• **PROBLEM**
Output exactly the lines that come between the start of the material and the line containing "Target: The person", both ends included, with the pictures omitted.
[Opening COLLECTED MATERIAL section]
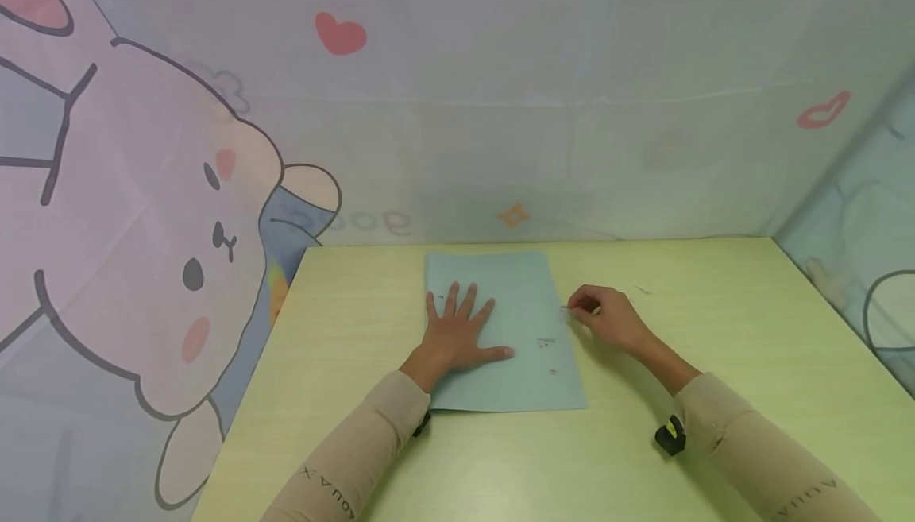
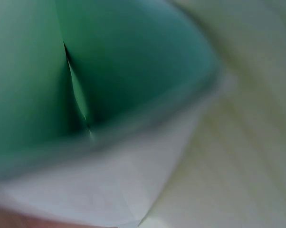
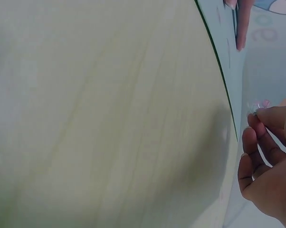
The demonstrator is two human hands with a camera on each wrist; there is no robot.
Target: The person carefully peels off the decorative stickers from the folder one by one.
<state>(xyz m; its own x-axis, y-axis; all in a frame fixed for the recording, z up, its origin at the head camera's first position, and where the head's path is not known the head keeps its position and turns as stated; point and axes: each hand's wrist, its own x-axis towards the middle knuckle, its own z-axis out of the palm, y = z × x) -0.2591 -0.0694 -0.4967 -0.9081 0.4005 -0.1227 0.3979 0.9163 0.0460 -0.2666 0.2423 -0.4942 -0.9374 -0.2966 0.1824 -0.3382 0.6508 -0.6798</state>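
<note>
A light blue-green sheet of paper (image 1: 532, 383) lies on the pale green table (image 1: 715, 331), with two small pinkish marks (image 1: 546, 342) near its right side. My left hand (image 1: 457, 330) lies flat on the sheet's left half, fingers spread and straight. My right hand (image 1: 581, 307) hovers at the sheet's right edge, its thumb and forefinger pinching a tiny pale object (image 1: 569, 309). In the right wrist view the curled fingers (image 3: 251, 142) hold that small piece (image 3: 262, 104) beside the sheet's edge (image 3: 228, 71). The left wrist view is a blur of green paper (image 2: 133, 61).
A cartoon-printed cloth backdrop (image 1: 457, 109) closes off the table at the back and on both sides. Bare tabletop (image 3: 109, 118) stretches to the right of the sheet and in front of it. Both beige sleeves (image 1: 758, 458) rest near the front edge.
</note>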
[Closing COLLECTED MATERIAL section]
• **OUTPUT BELOW**
The demonstrator is two human hands with a camera on each wrist; there is no robot.
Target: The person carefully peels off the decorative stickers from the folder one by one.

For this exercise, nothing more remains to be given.